- Task prompt -
Line by line, retype the data exactly as it is given.

- Given material -

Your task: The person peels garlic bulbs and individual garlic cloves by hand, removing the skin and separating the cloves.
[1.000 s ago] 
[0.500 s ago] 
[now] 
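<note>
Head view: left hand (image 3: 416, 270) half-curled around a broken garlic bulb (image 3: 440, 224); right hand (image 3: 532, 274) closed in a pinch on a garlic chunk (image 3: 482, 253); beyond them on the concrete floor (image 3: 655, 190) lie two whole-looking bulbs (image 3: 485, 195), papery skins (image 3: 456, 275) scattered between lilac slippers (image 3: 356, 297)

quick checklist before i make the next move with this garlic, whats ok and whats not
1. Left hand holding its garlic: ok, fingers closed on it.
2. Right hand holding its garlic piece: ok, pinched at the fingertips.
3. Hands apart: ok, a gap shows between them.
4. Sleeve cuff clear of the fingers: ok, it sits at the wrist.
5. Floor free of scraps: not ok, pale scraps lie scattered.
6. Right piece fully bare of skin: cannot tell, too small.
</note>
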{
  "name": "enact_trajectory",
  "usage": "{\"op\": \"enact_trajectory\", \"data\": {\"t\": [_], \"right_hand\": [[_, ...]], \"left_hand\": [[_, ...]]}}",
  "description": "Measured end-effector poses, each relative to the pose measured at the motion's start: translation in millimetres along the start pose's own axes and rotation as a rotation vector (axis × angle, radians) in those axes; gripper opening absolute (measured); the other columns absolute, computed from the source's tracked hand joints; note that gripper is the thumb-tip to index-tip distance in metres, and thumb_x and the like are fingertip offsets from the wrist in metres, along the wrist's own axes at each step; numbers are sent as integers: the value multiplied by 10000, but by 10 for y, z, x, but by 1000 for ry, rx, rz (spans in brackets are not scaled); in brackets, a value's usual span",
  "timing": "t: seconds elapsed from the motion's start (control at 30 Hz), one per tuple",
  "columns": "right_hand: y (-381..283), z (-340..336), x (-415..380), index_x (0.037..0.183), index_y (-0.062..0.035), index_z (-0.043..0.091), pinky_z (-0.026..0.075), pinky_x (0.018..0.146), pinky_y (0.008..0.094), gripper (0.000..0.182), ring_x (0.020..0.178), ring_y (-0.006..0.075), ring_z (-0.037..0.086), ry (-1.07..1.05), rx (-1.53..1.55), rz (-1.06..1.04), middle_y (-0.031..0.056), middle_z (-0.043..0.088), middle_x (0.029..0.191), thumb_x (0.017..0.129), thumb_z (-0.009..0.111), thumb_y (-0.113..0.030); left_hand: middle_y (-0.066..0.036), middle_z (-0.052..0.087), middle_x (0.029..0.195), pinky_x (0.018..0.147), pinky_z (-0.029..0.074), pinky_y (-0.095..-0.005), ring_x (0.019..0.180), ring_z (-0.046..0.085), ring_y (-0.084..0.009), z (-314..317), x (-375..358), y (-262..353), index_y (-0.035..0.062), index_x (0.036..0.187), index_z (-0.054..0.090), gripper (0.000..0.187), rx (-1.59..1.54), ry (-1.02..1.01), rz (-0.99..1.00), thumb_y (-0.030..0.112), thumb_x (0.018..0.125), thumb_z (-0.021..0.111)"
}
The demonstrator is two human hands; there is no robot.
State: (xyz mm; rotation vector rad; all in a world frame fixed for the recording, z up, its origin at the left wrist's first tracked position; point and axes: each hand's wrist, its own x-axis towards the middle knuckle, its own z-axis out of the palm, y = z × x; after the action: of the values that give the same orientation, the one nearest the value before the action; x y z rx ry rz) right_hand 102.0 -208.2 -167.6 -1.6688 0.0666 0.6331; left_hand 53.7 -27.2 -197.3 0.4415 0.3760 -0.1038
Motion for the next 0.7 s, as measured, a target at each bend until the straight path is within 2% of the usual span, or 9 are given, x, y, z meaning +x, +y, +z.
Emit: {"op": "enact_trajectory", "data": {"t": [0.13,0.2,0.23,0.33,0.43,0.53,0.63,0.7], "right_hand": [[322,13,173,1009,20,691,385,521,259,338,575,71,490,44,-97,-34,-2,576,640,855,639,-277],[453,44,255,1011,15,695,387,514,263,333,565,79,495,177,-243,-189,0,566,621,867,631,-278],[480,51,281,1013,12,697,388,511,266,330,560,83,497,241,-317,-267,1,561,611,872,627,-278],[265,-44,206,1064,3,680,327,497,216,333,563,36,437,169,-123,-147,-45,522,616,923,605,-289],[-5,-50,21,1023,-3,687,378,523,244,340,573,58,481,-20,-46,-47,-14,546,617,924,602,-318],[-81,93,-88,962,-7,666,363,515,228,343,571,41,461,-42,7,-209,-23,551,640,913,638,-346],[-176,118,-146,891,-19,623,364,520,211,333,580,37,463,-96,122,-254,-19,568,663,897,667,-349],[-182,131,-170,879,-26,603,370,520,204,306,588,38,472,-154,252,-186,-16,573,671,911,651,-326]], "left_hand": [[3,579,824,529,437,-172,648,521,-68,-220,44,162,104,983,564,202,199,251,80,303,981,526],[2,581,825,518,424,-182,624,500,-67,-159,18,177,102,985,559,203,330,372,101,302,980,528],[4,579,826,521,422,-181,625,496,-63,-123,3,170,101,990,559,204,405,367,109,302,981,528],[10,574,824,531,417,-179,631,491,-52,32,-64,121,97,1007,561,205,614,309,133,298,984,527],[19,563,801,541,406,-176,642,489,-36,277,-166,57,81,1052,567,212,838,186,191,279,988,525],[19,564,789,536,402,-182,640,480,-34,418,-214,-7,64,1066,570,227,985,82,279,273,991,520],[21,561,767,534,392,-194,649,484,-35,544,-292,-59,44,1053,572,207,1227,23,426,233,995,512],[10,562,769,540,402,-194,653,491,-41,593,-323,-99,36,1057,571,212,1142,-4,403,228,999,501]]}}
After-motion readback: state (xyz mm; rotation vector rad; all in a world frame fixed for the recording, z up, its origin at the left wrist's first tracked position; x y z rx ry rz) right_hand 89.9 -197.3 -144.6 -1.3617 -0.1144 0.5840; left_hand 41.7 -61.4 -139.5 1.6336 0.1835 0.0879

- Answer box -
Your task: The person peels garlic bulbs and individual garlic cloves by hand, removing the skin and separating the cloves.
[1.000 s ago] 
[0.500 s ago] 
[now] 
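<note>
Head view: left hand (image 3: 416, 270) half-curled around a broken garlic bulb (image 3: 440, 224); right hand (image 3: 532, 274) closed in a pinch on a garlic chunk (image 3: 482, 253); beyond them on the concrete floor (image 3: 655, 190) lie two whole-looking bulbs (image 3: 485, 195), papery skins (image 3: 456, 275) scattered between lilac slippers (image 3: 356, 297)

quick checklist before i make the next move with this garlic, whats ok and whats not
1. Left hand holding its garlic: ok, fingers closed on it.
2. Right hand holding its garlic piece: ok, pinched at the fingertips.
3. Hands apart: ok, a gap shows between them.
4. Sleeve cuff clear of the fingers: ok, it sits at the wrist.
5. Floor free of scraps: not ok, pale scraps lie scattered.
6. Right piece fully bare of skin: cannot tell, too small.
</note>
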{
  "name": "enact_trajectory",
  "usage": "{\"op\": \"enact_trajectory\", \"data\": {\"t\": [_], \"right_hand\": [[_, ...]], \"left_hand\": [[_, ...]]}}",
  "description": "Measured end-effector poses, each relative to the pose measured at the motion's start: translation in millimetres along the start pose's own axes and rotation as a rotation vector (axis × angle, radians) in those axes; gripper opening absolute (measured); the other columns absolute, computed from the source's tracked hand joints; note that gripper is the thumb-tip to index-tip distance in metres, and thumb_x and the like are fingertip offsets from the wrist in metres, along the wrist's own axes at each step; numbers are sent as integers: the value multiplied by 10000, but by 10 for y, z, x, but by 1000 for ry, rx, rz (spans in brackets are not scaled); in brackets, a value's usual span",
  "timing": "t: seconds elapsed from the motion's start (control at 30 Hz), one per tuple",
  "columns": "right_hand: y (-381..283), z (-340..336), x (-415..380), index_x (0.037..0.183), index_y (-0.062..0.035), index_z (-0.043..0.091), pinky_z (-0.026..0.075), pinky_x (0.018..0.146), pinky_y (0.008..0.094), gripper (0.000..0.182), ring_x (0.020..0.178), ring_y (-0.006..0.075), ring_z (-0.037..0.086), ry (-1.07..1.05), rx (-1.53..1.55), rz (-1.06..1.04), middle_y (-0.031..0.056), middle_z (-0.043..0.088), middle_x (0.029..0.191), thumb_x (0.017..0.129), thumb_z (-0.009..0.111), thumb_y (-0.113..0.030); left_hand: middle_y (-0.066..0.036), middle_z (-0.052..0.087), middle_x (0.029..0.195), pinky_x (0.018..0.147), pinky_z (-0.029..0.074), pinky_y (-0.095..-0.005), ring_x (0.019..0.180), ring_z (-0.046..0.085), ring_y (-0.084..0.009), z (-314..317), x (-375..358), y (-262..353), index_y (-0.035..0.062), index_x (0.036..0.187), index_z (-0.054..0.090), gripper (0.000..0.187), rx (-1.59..1.54), ry (-1.02..1.01), rz (-0.99..1.00), thumb_y (-0.030..0.112), thumb_x (0.018..0.125), thumb_z (-0.021..0.111)"
}
The demonstrator is two human hands; there is no robot.
State: (xyz mm; rotation vector rad; all in a world frame fixed for the recording, z up, its origin at the left wrist's first tracked position; point and axes: each hand's wrist, its own x-axis towards the middle knuckle, its own z-axis out of the palm, y = z × x; after the action: of the values that give the same orientation, the one nearest the value before the action; x y z rx ry rz) right_hand 102.0 -208.2 -167.6 -1.6688 0.0666 0.6331; left_hand 53.7 -27.2 -197.3 0.4415 0.3760 -0.1038
Motion for the next 0.7 s, as measured, a target at each bend until the straight path is within 2% of the usual span, or 9 are given, x, y, z meaning +x, +y, +z.
Emit: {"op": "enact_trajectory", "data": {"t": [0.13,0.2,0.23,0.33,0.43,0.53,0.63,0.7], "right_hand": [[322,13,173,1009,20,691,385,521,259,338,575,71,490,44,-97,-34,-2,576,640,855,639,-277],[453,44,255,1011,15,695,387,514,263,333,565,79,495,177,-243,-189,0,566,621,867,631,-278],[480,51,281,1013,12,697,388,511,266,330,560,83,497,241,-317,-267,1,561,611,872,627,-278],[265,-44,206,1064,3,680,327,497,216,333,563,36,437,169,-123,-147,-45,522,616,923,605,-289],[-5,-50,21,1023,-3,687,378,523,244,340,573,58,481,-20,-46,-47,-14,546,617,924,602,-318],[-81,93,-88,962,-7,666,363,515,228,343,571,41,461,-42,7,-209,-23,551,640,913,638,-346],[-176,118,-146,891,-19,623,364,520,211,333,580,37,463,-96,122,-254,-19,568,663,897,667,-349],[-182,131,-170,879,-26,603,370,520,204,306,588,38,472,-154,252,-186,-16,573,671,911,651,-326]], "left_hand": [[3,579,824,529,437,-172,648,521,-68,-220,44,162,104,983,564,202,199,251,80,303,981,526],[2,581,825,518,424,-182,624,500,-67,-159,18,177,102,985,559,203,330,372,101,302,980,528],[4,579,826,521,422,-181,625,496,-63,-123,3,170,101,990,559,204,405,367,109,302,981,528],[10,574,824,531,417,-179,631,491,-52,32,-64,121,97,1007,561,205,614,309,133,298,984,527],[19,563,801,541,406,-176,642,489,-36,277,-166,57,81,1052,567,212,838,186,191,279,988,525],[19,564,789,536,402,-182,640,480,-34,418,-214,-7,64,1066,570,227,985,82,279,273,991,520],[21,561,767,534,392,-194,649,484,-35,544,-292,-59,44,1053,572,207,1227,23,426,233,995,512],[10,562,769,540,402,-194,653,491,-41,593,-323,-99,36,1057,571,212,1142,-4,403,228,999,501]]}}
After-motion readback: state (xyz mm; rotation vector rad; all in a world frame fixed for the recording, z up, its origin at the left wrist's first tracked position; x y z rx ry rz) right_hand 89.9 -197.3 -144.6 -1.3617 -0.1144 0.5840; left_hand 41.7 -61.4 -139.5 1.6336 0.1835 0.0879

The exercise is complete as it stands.